Problem statement —
Reproduce exactly the lines from the top of the records below through the line holding "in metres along".

--

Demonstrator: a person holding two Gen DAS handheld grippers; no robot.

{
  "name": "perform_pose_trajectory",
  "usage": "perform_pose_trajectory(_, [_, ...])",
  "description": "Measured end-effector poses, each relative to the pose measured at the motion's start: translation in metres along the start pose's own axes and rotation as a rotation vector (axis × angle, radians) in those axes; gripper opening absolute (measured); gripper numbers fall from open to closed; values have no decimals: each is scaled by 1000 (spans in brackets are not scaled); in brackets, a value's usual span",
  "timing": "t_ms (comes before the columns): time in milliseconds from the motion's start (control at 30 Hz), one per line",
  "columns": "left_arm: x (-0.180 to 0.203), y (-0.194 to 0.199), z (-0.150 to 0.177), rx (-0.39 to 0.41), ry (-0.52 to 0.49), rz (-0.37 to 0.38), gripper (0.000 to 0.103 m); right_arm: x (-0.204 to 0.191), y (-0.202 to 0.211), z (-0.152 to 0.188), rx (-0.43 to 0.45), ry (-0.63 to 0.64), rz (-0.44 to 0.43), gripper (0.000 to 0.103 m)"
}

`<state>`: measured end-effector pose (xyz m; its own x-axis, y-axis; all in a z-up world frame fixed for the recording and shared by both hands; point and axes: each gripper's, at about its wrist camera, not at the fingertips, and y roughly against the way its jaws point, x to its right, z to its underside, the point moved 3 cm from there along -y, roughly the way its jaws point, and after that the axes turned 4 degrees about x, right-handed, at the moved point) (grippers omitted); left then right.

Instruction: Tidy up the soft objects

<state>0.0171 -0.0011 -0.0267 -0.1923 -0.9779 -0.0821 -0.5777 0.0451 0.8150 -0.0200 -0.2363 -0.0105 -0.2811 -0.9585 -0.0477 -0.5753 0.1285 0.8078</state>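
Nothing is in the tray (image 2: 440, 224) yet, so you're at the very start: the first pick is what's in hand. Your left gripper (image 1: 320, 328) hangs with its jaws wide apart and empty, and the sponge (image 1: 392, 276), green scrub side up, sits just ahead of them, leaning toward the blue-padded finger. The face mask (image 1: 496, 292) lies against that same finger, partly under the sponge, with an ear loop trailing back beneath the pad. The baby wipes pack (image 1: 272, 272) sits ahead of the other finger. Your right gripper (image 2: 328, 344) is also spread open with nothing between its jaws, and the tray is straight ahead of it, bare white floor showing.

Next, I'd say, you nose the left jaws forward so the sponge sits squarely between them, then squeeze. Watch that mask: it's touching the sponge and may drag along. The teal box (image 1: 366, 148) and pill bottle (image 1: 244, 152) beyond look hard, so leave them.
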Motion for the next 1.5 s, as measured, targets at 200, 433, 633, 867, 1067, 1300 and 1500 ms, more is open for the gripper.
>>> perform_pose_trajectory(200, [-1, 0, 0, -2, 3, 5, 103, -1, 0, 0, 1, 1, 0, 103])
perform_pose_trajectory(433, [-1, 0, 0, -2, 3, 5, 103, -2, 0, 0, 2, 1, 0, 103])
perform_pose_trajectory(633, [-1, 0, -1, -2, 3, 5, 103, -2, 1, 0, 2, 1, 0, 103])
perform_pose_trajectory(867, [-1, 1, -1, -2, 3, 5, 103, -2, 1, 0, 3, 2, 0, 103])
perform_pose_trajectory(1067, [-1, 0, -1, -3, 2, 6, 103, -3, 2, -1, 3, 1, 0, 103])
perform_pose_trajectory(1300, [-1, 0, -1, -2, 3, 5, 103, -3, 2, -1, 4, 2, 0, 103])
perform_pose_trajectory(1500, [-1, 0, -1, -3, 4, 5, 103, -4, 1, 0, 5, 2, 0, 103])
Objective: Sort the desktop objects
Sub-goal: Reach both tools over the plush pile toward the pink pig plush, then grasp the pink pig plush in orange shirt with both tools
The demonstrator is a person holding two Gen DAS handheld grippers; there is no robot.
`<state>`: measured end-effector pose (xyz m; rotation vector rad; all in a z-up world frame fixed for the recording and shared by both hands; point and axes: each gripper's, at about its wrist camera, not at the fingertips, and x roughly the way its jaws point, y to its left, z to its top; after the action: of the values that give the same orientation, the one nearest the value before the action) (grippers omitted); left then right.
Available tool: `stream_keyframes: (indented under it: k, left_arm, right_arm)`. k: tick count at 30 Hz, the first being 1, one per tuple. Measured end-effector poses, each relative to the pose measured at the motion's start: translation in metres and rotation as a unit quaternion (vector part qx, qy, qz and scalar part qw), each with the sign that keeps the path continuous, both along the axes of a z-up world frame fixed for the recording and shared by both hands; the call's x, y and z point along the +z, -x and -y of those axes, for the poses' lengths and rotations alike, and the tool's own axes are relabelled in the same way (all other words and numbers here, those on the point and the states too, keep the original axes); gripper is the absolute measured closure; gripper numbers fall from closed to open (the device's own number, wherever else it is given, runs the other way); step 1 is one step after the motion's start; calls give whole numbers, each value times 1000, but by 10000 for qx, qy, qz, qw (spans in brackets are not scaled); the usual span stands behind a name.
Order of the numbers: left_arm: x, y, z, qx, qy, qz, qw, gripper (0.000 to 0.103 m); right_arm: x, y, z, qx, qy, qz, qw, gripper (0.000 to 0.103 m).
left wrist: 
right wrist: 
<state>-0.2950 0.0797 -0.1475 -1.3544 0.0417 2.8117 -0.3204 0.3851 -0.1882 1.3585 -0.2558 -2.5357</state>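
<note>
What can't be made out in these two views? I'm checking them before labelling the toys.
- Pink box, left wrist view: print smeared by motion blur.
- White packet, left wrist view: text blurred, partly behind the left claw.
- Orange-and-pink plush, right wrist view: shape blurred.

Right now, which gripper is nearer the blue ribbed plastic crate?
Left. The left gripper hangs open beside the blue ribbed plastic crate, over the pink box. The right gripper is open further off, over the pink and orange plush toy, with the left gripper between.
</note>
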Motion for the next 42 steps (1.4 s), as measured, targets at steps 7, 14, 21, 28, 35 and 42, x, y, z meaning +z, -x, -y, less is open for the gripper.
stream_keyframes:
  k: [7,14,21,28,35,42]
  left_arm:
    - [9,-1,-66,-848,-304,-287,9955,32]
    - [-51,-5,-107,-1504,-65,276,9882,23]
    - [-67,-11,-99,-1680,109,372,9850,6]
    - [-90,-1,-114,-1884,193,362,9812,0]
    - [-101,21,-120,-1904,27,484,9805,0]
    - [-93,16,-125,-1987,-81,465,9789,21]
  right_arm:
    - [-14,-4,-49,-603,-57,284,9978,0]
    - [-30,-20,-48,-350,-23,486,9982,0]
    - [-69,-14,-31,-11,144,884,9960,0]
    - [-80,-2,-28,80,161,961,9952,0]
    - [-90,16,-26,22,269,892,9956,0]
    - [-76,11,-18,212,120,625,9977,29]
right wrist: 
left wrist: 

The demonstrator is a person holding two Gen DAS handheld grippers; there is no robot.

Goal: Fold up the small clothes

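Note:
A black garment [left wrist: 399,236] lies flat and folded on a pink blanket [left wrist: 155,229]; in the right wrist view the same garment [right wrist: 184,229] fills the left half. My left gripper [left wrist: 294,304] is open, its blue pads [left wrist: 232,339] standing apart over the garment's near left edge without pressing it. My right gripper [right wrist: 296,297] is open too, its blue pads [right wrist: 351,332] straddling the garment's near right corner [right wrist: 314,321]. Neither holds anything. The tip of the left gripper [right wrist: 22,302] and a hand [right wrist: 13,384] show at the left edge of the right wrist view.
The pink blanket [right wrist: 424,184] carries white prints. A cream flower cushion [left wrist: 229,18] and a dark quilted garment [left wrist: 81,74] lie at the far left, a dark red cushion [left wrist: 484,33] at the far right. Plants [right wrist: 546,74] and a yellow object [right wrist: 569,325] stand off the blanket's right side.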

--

Answer below —
Demonstrator: a person holding two Gen DAS handheld grippers; no robot.

{
  "name": "perform_pose_trajectory",
  "usage": "perform_pose_trajectory(_, [_, ...])",
  "description": "Measured end-effector poses, each relative to the pose measured at the motion's start: translation in metres along the start pose's own axes and rotation as a rotation vector (axis × angle, radians) in those axes; gripper opening absolute (measured); gripper numbers fall from open to closed; values have no decimals: each is scaled by 1000 (spans in brackets are not scaled); in brackets, a value's usual span",

Nothing else belongs to this exercise.